Improbabile, e per diverse ragioni. Primo: difficile che un presidente del Parlamento Ue, da solo, possa imprimere un cambiamento così grande. Dal punto di vista istituzionale, certamente gli spazi perché il numero 1 dell'Europarlamento faccia sentire la propria voce ci sono: i suoi poteri vanno dal presiedere le sedute, al rappresentare l'Europarlamento in Europa e fuori dall'Europa, al firmare gli atti legislativi approvati – tra cui il bilancio dell'Ue –, fino al presiedere  i comitati di conciliazione tra Parlamento e Consiglio istituiti in caso di disaccordo tra le due istituzioni. Inoltre, il Presidente esprime ai vertici del Consiglio Ue la posizione dell'Assemblea da lui presieduta. E' pur vero, però, che se in questi anni il Parlamento ha contato, è stato soprattutto per la sistanziale coerenza di vedute tra il suo presidente, Martin Schulz, e il presidente della Commissione europea Jean Claude Juncker.

Chi decide la governance economica europea?
La stessa governance economica europea è il risultato di una responsabilità condivisa tra gli Stati membri e le istituzioni Ue: il Consiglio europeo definisce gli orientamenti politici principali; l’Eurogruppo coordina le politiche di interesse comune per gli Stati membri dell’area dell’euro; gli Stati membri preparano il loro bilancio nel rispetto dei limiti concordati per il disavanzo e per il debito; la Commissione europea controlla l'efficienza e la conformità della politica economica europea; la BCE stabilisce la politica monetaria, preservando, come obiettivo principale, la stabilità dei prezzi; il Parlamento europeo condivide la funzione legislativa con il Consiglio e sottopone la governance economica al controllo democratico, in particolare attraverso il nuovo dialogo economico. Oltretutto, il modello economico adottato è quello che vige in generale in tutto il mondo occidentale, e che è fortemente sostenuto dalla finanza globale.

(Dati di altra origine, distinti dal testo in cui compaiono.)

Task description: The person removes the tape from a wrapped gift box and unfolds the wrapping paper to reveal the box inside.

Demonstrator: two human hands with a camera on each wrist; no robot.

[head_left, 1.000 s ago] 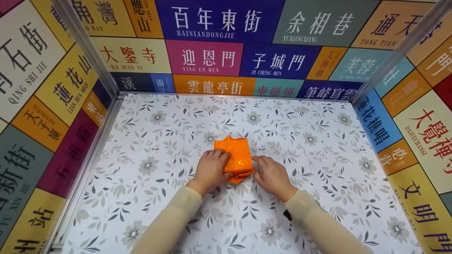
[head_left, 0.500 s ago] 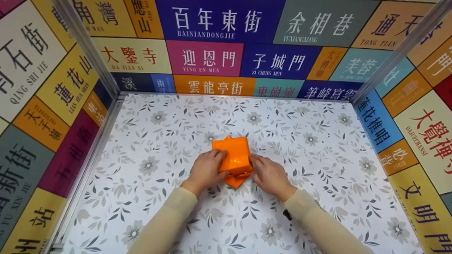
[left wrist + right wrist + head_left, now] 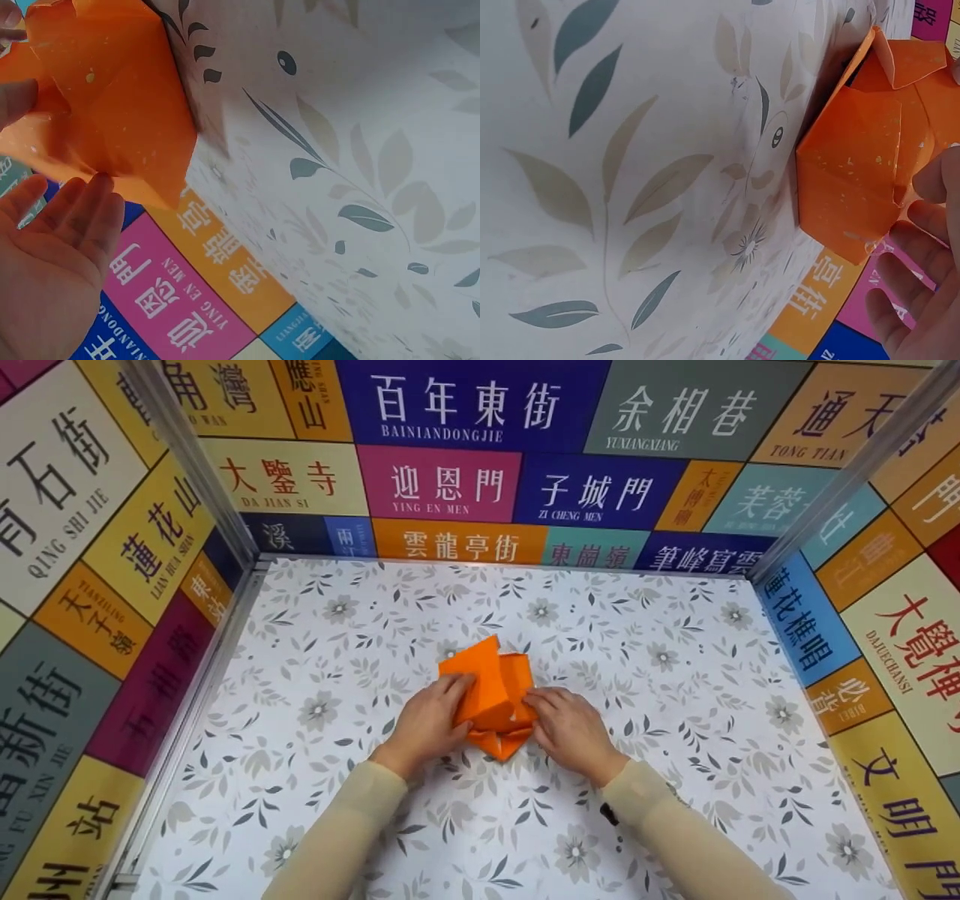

I grandi centri di potere convincono anche chi promette la «rivoluzione»
L'altra considerazione da fare è di carattere più generale. Tanti sono gli esempi di forze che, pur essendosi presentate in prima istanza come «rivoluzionarie» o avendo fatto presagire una promessa di cambiamento, una volta arrivate al potere sono state sostanzialmente «assorbite dal sistema», venendo meno alla loro intenzione di rimanere impassibili di fronte alle istanze dei grossi centri di potere e di chi conta. Si veda Alexis Tsipras in Grecia; si guardi a cosa sta accadendo oltreoceano con Donald Trump, che si sta mostrando sempre più vicino a quegli interessi contro cui, in campagna elettorale, affermava di voler lottare. Difficile, insomma, che un italiano ai vertici del Parlamento europeo possa davvero rivoluzionare un organismo così mastodontico e tanto compenetrato da grandi interessi e influenti centri di potere come l'Unione europea. Che neppure la Brexit, i tanti segnali di cedimento e l'incredibile ascesa dei populisti sono riusciti a smuovere.

Il terzo scenario

In teoria, l’unica cosa che potrebbe convincere Pittella a fare un passo indietro, è l’assicurazione formale che ai socialisti verrà assegnato il posto di presidente del Consiglio europeo, dove il polacco e popolare Donald Tusk è in scadenza a marzo, oppure che sia Jean-Claude Juncker, presidente della Commissione e anche lui cristiano-democratico, a lasciare in anticipo la carica, facendo posto al suo vice, il socialista Frans Timmermans.

La Grosse Koalition

In altre parole, a disinnescare la bomba a tempo di Strasburgo dovranno essere i capi di Stato e di governo. Se così non fosse, della Grosse Koalition che fin qui ha retto l’Europarlamento resterebbero solo macerie. E non sarebbe una buona cosa. Perché se in questi anni l’Assemblea ha contato, è stato grazie alla sintonia tra il presidente uscente, il socialista Martin Schulz e Juncker. Un esempio? Il raddoppio dei fondi del cosiddetto Piano Juncker, che sarà deciso oggi dal Consiglio europeo.